Pour parler à quelqu'un ensuite, dont ça sera certes le métier, mais que je ne connais pas, qui me demandera des informations précises auxquelles il faudra que je réponde vite. Mes pleurs redoublent. J'ai la vie de mon père entre les mains et mon angoisse me paralyse, avec une violence inimaginable. Je me force à composer le numéro des urgences mais en entendant la tonalité je raccroche aussitôt. Je me déteste. Je crois que je compose à nouveau le numéro et qu'on décroche, je crois que je parviens à dire :

– Mon père est peut-être en train d'essayer de se suicider.
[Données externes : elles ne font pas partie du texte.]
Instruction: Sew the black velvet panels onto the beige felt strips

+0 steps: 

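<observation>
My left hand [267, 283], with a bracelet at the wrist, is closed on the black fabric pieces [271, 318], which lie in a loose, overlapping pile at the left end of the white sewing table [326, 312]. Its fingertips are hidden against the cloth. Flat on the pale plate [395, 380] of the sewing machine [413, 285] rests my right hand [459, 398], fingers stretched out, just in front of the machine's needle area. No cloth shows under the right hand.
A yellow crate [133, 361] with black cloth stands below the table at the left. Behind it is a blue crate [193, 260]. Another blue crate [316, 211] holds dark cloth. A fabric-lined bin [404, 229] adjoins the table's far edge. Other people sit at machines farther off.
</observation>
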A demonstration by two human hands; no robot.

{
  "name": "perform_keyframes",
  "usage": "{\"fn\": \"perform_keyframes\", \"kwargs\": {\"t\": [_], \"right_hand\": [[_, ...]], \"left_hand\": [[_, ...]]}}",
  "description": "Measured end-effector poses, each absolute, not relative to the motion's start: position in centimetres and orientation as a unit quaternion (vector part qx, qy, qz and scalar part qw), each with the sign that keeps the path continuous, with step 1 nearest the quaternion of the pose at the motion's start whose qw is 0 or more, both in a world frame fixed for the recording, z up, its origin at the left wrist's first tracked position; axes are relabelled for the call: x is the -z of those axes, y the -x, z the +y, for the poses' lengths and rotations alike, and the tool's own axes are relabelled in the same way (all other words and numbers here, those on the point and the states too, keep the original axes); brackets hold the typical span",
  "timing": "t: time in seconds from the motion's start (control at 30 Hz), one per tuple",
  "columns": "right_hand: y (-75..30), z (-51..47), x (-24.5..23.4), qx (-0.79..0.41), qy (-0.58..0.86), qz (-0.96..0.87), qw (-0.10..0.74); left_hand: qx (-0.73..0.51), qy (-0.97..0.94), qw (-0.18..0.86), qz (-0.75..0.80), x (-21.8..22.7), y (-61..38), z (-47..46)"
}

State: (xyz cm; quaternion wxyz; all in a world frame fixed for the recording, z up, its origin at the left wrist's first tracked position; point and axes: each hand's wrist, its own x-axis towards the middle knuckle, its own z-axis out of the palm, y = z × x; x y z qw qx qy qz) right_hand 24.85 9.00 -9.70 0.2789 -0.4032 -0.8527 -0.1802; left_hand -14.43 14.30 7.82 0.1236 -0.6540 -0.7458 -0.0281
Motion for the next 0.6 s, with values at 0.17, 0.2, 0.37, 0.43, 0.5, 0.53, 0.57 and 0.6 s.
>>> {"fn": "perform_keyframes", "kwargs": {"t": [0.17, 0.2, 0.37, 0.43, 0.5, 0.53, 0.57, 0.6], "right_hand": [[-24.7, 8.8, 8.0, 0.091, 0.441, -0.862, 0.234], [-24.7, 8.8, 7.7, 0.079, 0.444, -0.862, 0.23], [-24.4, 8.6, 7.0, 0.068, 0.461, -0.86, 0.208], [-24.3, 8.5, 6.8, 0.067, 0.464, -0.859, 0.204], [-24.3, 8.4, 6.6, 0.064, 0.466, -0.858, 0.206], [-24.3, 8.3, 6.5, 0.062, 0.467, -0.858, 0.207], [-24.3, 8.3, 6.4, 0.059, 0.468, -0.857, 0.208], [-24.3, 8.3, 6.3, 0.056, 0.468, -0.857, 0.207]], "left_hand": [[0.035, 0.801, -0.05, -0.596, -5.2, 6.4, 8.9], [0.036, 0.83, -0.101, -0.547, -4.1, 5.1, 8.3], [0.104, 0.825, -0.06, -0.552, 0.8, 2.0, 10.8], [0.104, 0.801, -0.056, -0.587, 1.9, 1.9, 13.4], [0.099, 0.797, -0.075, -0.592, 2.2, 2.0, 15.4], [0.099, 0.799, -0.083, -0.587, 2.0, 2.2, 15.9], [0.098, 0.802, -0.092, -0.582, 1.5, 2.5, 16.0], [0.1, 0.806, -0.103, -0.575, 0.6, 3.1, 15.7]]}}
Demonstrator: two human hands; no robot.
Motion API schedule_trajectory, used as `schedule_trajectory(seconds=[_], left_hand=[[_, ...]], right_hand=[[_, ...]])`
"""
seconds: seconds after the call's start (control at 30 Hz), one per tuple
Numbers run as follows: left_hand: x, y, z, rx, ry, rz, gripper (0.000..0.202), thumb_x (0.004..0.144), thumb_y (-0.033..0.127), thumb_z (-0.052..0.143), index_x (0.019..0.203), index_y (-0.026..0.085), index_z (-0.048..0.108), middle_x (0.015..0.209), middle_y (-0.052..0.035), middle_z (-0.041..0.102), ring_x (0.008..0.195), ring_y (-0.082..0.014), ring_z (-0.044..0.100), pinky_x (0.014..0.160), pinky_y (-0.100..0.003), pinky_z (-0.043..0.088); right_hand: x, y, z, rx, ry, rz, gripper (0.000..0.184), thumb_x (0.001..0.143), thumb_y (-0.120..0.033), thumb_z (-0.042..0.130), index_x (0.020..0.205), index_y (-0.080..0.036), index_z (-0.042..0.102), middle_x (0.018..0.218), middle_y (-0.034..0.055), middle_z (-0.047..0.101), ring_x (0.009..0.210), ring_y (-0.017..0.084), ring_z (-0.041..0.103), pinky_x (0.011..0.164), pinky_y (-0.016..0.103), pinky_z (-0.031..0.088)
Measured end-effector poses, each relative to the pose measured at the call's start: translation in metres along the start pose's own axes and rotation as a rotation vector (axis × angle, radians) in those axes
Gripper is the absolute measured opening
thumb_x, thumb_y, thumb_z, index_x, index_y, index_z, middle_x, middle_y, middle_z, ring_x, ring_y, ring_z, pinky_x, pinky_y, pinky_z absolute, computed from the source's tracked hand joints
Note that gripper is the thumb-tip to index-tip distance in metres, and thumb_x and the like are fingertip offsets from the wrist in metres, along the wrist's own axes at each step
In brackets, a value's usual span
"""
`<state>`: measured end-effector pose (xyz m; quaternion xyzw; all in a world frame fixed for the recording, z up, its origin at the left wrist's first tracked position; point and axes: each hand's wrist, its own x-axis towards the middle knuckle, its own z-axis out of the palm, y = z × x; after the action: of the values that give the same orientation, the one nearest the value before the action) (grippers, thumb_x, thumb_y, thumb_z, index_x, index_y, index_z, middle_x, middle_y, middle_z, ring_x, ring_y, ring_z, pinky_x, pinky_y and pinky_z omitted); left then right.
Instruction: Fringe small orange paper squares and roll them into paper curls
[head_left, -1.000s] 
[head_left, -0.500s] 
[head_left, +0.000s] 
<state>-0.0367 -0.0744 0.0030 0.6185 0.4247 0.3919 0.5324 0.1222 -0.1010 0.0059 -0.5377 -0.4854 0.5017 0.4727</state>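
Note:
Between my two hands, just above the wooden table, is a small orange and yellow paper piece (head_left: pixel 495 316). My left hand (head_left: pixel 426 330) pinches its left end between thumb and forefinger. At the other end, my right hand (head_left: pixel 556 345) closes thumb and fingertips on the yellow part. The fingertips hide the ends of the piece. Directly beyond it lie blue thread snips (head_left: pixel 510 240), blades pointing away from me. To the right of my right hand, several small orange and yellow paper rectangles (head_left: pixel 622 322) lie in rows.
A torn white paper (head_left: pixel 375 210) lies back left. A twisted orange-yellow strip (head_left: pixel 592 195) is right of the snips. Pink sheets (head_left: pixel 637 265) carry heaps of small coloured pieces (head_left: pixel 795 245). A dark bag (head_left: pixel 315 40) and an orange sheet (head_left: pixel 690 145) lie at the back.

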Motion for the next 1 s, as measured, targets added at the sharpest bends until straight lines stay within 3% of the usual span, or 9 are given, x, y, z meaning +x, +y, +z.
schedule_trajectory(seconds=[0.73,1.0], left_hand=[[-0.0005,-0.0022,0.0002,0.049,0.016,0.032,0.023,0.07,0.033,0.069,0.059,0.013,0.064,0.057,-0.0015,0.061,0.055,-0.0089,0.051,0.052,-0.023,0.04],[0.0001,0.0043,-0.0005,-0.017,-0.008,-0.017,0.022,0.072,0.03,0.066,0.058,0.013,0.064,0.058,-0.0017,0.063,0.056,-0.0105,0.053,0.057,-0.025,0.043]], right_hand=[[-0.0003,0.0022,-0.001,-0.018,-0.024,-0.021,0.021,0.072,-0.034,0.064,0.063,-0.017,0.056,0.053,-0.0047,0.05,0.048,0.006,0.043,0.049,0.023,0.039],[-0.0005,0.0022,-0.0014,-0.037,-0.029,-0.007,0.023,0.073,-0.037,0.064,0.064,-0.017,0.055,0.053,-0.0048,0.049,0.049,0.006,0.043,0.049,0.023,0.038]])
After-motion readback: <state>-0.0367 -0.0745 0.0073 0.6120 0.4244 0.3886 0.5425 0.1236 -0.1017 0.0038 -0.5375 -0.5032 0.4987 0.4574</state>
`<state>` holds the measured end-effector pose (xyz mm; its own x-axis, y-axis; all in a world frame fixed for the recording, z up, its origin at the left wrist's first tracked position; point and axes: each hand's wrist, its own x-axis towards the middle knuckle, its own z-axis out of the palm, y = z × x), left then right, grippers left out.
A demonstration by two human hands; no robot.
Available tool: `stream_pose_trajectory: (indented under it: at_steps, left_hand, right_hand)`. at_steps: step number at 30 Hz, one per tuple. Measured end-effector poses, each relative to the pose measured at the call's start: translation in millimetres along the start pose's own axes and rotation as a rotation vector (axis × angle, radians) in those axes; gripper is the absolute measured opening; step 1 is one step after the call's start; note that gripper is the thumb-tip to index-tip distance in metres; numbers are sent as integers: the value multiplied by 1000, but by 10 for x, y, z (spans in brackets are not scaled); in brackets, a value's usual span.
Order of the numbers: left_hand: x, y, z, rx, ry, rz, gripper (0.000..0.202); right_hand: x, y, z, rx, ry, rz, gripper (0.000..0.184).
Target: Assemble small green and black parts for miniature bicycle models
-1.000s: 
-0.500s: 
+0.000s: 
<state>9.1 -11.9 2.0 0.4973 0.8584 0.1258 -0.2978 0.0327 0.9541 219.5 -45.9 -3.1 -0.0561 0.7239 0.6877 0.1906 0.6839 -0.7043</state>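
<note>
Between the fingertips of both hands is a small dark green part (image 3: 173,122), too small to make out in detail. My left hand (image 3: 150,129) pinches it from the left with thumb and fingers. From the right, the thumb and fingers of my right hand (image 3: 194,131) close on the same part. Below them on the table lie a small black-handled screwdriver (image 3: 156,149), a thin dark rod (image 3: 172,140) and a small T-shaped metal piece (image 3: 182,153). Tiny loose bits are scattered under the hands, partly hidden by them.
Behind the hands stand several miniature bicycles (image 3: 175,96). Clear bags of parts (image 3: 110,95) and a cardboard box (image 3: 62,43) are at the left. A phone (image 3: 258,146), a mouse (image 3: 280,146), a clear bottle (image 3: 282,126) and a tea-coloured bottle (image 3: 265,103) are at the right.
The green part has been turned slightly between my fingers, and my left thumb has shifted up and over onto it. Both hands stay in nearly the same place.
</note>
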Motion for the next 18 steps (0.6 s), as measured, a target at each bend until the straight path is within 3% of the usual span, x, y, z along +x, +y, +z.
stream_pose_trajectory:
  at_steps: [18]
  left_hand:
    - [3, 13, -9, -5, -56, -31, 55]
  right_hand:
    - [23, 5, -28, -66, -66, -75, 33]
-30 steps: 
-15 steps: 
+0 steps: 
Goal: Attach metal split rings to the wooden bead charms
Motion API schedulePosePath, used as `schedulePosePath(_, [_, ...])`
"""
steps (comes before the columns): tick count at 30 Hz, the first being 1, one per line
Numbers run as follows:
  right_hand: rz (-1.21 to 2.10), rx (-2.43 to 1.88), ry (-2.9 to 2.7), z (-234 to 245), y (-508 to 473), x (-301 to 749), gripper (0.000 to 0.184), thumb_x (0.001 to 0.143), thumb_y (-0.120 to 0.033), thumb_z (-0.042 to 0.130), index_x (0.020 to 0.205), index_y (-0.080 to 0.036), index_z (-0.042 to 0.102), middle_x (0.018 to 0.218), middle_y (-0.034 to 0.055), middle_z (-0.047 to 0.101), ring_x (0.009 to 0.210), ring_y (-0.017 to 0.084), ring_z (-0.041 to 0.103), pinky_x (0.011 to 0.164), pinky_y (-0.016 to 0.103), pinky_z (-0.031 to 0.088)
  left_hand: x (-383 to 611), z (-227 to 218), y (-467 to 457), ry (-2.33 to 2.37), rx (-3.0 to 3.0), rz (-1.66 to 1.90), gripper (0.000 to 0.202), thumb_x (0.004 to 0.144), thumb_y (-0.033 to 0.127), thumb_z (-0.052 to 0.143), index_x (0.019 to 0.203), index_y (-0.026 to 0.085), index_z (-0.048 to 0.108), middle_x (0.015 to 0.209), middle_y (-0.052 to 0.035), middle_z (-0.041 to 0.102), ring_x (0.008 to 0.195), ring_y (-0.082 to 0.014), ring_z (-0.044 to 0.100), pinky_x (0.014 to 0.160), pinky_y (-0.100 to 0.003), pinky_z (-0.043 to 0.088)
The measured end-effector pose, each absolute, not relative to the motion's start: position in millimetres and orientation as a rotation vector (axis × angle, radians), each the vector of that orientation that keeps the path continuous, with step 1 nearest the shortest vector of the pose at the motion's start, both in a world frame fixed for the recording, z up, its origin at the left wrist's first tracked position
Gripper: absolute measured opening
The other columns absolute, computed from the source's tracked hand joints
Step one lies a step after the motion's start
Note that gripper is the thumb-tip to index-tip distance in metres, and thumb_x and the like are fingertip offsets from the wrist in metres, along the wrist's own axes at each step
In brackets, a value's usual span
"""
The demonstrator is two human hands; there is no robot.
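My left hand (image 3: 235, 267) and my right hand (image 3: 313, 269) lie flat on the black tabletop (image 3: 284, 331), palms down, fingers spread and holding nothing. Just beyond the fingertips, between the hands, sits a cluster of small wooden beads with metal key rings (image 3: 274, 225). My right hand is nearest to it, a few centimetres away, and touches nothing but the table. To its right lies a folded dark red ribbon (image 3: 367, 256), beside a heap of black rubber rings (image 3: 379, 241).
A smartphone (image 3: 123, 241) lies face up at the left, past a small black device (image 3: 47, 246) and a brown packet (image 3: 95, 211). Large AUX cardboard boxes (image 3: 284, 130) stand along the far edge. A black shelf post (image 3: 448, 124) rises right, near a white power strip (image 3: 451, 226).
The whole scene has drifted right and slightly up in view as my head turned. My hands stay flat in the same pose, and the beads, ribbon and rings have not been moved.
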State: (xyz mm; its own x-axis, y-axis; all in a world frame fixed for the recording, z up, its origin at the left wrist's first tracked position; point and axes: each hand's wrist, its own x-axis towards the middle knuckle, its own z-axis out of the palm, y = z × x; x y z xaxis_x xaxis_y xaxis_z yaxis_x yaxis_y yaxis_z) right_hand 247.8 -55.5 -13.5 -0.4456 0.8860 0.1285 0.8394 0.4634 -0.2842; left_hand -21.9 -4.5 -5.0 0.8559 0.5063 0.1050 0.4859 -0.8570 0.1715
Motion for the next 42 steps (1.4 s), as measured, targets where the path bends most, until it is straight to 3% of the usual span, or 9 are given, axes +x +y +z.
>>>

Je crois que je donne l'adresse ensuite, dans un murmure ou dans un cri ou dans ma tête. Je raccroche encore très vite, j'ignore quand. Je tente à nouveau de composer le numéro, mais en entendant quelqu'un répondre je termine à nouveau l'appel. Je me déteste. Je ferme les yeux et l'obscurité me rassure. Je songe aux solutions qui s'offrent à moi et ne nécessitent pas un téléphone. Je ne peux pas me rendre aux urgences à pied, et ça me terrifierait de toute manière de devoir expliquer la situation à quelqu'un que je ne connais pas. Je ne peux pas appeler ma mère, je suis dans un tel état d'angoisse que je ne suis pas capable de l'appeler. Je ne peux pas toucher à un téléphone. Je sais ce qu'il me reste à faire. L'envisager seulement me pétrifie mais je ne peux plus agir comme une enfant. Il faut que j'aille chez Apolline, la seule personne qui ne me terrorisera pas. J'hésite un instant à aller frapper à la porte d'une maison sur l'île, bien plus proche que le manoir, mais l'idée de rencontrer un inconnu exacerbe mon angoisse. Je laisse le combiné glisser au sol et essuie mes larmes. Je rassemble toute ma détermination, tout mon courage. Une dernière fois je crie à mon père :

– Ne te fais pas de mal !

Puis, sans même claquer la porte de la cuisine derrière moi je m'élance.